WAPC (880 kHz) is a silent AM radio station formerly broadcasting a gospel music format. Licensed to Clanton, Alabama, United States, the station is owned by Christopher W. Johnson.

==History==
The station was first licensed in 1953 as WAMI on 860 kHz. It was once owned by The Opp Broadcasting Co., Inc., along with WAMI-FM, and featured programming from ABC Radio.

In June 2016, a license transfer was initiated to transfer ownership from Opp Broadcasting Company, Inc., to Christopher W. Johnson, which was consummated on March 10, 2017.
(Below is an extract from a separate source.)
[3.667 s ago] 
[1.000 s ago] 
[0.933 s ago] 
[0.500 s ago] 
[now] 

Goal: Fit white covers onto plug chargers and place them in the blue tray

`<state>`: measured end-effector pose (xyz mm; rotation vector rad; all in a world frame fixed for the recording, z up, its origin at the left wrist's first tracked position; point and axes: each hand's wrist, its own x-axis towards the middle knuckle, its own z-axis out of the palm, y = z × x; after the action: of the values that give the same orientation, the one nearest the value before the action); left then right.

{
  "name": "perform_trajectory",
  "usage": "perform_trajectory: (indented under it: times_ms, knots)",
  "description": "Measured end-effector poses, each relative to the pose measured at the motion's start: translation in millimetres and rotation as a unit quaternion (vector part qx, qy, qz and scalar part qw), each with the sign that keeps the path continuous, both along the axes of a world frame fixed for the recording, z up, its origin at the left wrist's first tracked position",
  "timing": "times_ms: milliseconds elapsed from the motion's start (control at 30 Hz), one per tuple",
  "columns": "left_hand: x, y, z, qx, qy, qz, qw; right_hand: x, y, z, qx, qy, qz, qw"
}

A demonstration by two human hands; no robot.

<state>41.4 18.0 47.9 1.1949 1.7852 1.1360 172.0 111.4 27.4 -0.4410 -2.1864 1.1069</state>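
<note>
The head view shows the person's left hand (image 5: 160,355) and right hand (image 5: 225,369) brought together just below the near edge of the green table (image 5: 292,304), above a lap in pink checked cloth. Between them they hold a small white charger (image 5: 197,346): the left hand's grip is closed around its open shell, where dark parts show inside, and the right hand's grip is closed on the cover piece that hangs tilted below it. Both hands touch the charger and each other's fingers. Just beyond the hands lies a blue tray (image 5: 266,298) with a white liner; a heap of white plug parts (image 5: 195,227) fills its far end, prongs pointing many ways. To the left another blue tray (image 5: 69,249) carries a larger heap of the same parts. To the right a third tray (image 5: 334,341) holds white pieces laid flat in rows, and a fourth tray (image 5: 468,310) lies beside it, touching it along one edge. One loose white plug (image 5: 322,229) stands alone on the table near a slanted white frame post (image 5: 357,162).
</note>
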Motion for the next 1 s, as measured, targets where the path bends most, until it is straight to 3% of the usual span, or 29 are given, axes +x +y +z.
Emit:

WAMI, which had been silent for years, won a construction permit to move up 20 kHz to 880 kHz, with 1,000 watts during the daytime only. If built, the station owners planned to apply for a translator to go along with the station. A license to cover was filed for that facility in early October 2016.

WAMI was reported off air starting on March 10, 2017, coincident with the transfer to new ownership.

The call sign was changed to WAPC on February 5, 2025.